She could lose just about everything else she had, barring the souls, and not miss it too much, even the journal itself. The bracelet had been very special to her mother though, a gift to her from the Sans she was down here to find, and had been in her care since she'd found it as a young girl. It was surely a little crusty right now, considering everything they had both gone through... but she'd wash it as soon as she was able.
Assured of its presence by the hard lump in her pocket, Aliza nodded firmly, winced at the crick in her neck that joined the complaining of her other various wounds, and took the book in hand again. Making sure Ruby was settled safely on her shoulder, she began the only slightly arduous climb up the stone steps she had lain beside for longer than she cared to consider, marveling at the neat, nearly whole craftsmanship of them as she climbed.

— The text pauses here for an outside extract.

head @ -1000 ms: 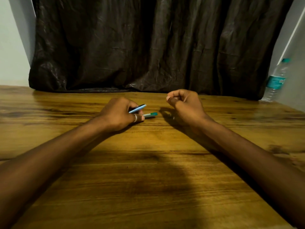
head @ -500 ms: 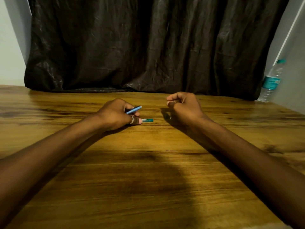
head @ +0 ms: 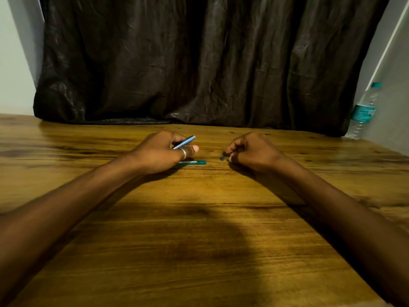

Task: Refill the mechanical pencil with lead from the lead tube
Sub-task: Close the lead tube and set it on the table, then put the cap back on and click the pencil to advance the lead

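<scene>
The left hand [head: 161, 151] is gripping a blue mechanical pencil [head: 184, 142], its free end sticking out up and to the right past the thumb. Just under that hand, a teal lead tube [head: 193, 162] is lying flat on the wooden worktop [head: 199, 240], partly hidden. The right hand [head: 252, 151] is curling closed, pinching a small dark piece [head: 222, 156] at its fingertips, too small to identify. Both hands are resting well apart.

Light-blue pencil [head: 185, 141], teal lead tube [head: 194, 162], streaky honey-brown table [head: 199, 240], dark-brown curtain [head: 199, 63], teal-labelled bottle [head: 363, 111].
</scene>
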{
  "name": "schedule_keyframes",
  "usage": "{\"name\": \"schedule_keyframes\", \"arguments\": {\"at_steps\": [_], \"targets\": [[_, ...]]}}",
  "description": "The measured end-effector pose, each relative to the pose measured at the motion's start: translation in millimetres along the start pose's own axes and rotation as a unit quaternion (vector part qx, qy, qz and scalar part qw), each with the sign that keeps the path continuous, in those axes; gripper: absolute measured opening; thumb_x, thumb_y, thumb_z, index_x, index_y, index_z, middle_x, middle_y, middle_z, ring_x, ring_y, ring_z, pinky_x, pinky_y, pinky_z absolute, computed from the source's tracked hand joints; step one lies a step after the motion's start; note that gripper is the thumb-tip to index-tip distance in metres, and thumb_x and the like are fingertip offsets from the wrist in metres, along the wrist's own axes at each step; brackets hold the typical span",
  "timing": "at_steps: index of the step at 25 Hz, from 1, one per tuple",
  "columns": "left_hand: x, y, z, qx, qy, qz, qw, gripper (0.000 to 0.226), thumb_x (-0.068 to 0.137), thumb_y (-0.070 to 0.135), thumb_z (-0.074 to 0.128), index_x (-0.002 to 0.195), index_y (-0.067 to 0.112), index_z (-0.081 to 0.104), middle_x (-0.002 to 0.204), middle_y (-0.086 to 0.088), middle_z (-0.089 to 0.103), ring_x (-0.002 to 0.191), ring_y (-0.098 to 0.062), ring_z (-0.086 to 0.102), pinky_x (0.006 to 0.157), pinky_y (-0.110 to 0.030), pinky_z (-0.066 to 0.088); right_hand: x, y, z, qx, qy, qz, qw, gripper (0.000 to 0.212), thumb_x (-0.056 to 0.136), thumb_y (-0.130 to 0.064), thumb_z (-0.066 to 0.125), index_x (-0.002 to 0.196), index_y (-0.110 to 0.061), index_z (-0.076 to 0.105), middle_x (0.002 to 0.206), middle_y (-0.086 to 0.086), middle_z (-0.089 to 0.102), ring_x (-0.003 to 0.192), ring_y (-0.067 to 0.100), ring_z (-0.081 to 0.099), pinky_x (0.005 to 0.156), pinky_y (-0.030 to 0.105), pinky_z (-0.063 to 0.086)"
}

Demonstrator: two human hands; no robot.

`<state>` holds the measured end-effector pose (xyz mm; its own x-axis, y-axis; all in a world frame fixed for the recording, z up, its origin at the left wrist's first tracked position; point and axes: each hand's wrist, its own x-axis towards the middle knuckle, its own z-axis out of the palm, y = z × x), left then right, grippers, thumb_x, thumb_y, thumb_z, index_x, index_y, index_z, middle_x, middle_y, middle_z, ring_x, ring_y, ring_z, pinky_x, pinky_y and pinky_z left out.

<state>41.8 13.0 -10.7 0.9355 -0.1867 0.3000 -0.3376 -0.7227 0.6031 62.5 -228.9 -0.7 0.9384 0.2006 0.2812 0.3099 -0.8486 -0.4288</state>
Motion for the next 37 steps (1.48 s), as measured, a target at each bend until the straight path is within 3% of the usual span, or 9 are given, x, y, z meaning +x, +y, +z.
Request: {"name": "schedule_keyframes", "arguments": {"at_steps": [5,9,12,16,19,23,27,31,37], "targets": [[0,-1,0,0.004,0.005,-0.005,1.0,0.039,0.088,0.057,0.066,0.115,0.028,0.073,0.105,0.01,0.071,0.09,-0.002,0.061,0.078,-0.025,0.047,-1,0,0,-0.004,-0.004,-0.008,1.0,0.015,0.083,-0.013,0.074,0.089,-0.027,0.077,0.083,-0.013,0.071,0.095,0.008,0.068,0.091,0.034,0.055],[-1,2,-1,0.006,-0.006,-0.01,1.0,0.041,0.087,0.058,0.067,0.115,0.028,0.072,0.102,0.011,0.069,0.092,-0.005,0.062,0.082,-0.03,0.05,1,1,1,0.001,0.003,-0.016,1.0,0.014,0.084,-0.012,0.076,0.085,-0.026,0.077,0.073,-0.019,0.066,0.086,0.006,0.067,0.078,0.023,0.051],[-2,5,-2,0.0,-0.012,-0.013,1.0,0.04,0.088,0.055,0.067,0.117,0.029,0.071,0.098,0.018,0.065,0.093,-0.003,0.06,0.073,-0.026,0.048,2,3,2,-0.009,0.008,-0.025,1.0,0.016,0.085,-0.011,0.074,0.083,-0.027,0.076,0.076,-0.016,0.069,0.082,0.004,0.066,0.077,0.025,0.052],[-3,7,-2,-0.018,-0.024,-0.012,0.999,0.029,0.094,0.048,0.063,0.114,0.029,0.072,0.1,0.015,0.068,0.095,-0.007,0.062,0.07,-0.027,0.044,6,6,-2,0.141,0.049,0.015,0.989,0.02,0.085,-0.007,0.072,0.078,-0.025,0.073,0.076,-0.006,0.073,0.076,0.008,0.069,0.072,0.029,0.056],[-6,12,-1,-0.059,-0.04,-0.007,0.997,0.032,0.101,0.042,0.053,0.109,0.019,0.075,0.105,-0.001,0.073,0.101,-0.019,0.064,0.077,-0.03,0.044,7,0,-4,0.303,0.062,0.049,0.95,0.015,0.082,-0.005,0.077,0.084,-0.02,0.076,0.078,0.0,0.077,0.075,0.01,0.072,0.066,0.022,0.056],[-9,21,-1,-0.092,-0.049,0.001,0.995,0.035,0.106,0.032,0.045,0.104,0.01,0.073,0.089,-0.001,0.065,0.079,-0.012,0.054,0.066,-0.025,0.041,2,-15,-5,0.423,0.03,0.053,0.904,0.02,0.081,-0.004,0.077,0.099,-0.013,0.078,0.077,-0.005,0.079,0.063,-0.003,0.07,0.044,0.009,0.045],[-11,23,-1,-0.117,-0.063,0.022,0.991,0.026,0.106,0.023,0.047,0.096,0.027,0.07,0.084,0.008,0.063,0.071,0.003,0.055,0.063,-0.019,0.041,-4,-22,-1,0.447,0.003,0.004,0.895,0.022,0.083,-0.002,0.076,0.103,-0.01,0.076,0.081,-0.004,0.079,0.069,-0.005,0.07,0.049,0.005,0.045],[-11,23,1,-0.132,-0.051,0.042,0.989,0.025,0.106,0.018,0.047,0.108,0.015,0.072,0.08,0.005,0.06,0.05,0.014,0.05,0.047,-0.003,0.034,-5,-27,4,0.443,-0.006,-0.018,0.896,0.021,0.084,-0.001,0.074,0.103,-0.01,0.074,0.076,-0.006,0.079,0.066,-0.005,0.07,0.048,0.006,0.044],[-13,27,0,-0.141,-0.055,0.034,0.988,0.026,0.107,0.018,0.045,0.116,0.013,0.069,0.081,0.004,0.058,0.047,0.014,0.05,0.044,-0.002,0.033,-6,-27,5,0.46,-0.001,-0.015,0.888,0.02,0.083,-0.002,0.075,0.1,-0.013,0.074,0.077,-0.006,0.079,0.066,-0.005,0.07,0.048,0.006,0.044]]}}
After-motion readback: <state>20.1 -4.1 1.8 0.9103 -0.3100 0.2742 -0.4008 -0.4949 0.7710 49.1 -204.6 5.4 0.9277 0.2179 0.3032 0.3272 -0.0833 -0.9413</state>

They must have been here for a very long time, bowls worn into them from use and wind and water, but they were uncracked and smooth and expertly cut, one blending seamlessly into the next as they marched up to the landing above. They were littered here and there with those leaves, shifting in the foul breeze with an odd rustling that sent a chill up her spine, but they were easy enough to avoid and step over. She reached the platform unbothered besides a slight pant to her breath (her injuries had taken more out of her than she'd realized... her head was pounding a little bit from the exertion), and raised her eyes to the sight of what was meant to be the entrance to the sprawling byways and back roads of Old Home.
The doorway Frisk had written of, and the windows flanking it, though, were not how she had described them... they were completely obstructed by thick, snarled, vines, grasping at the ancient stone so firmly that cracks had sunk into the facade of the entrance, some pieces breaking away from it to litter the landing. A carved greeting, cracked through its center by the encroaching vines, stretched above the blocked passage, welcoming newcomers 'Home' in rudimentary but neat lettering, but there was no welcome for her here.
The vines seemed almost purposefully impenetrable, lined with wicked barbs and oozing here and there with sickly black slime... as though they had grown in this place specifically, as grotesquely as possible, to keep intruders at bay.
Maybe the monsters had feared the creature residing in the Flower Room just as much as she did...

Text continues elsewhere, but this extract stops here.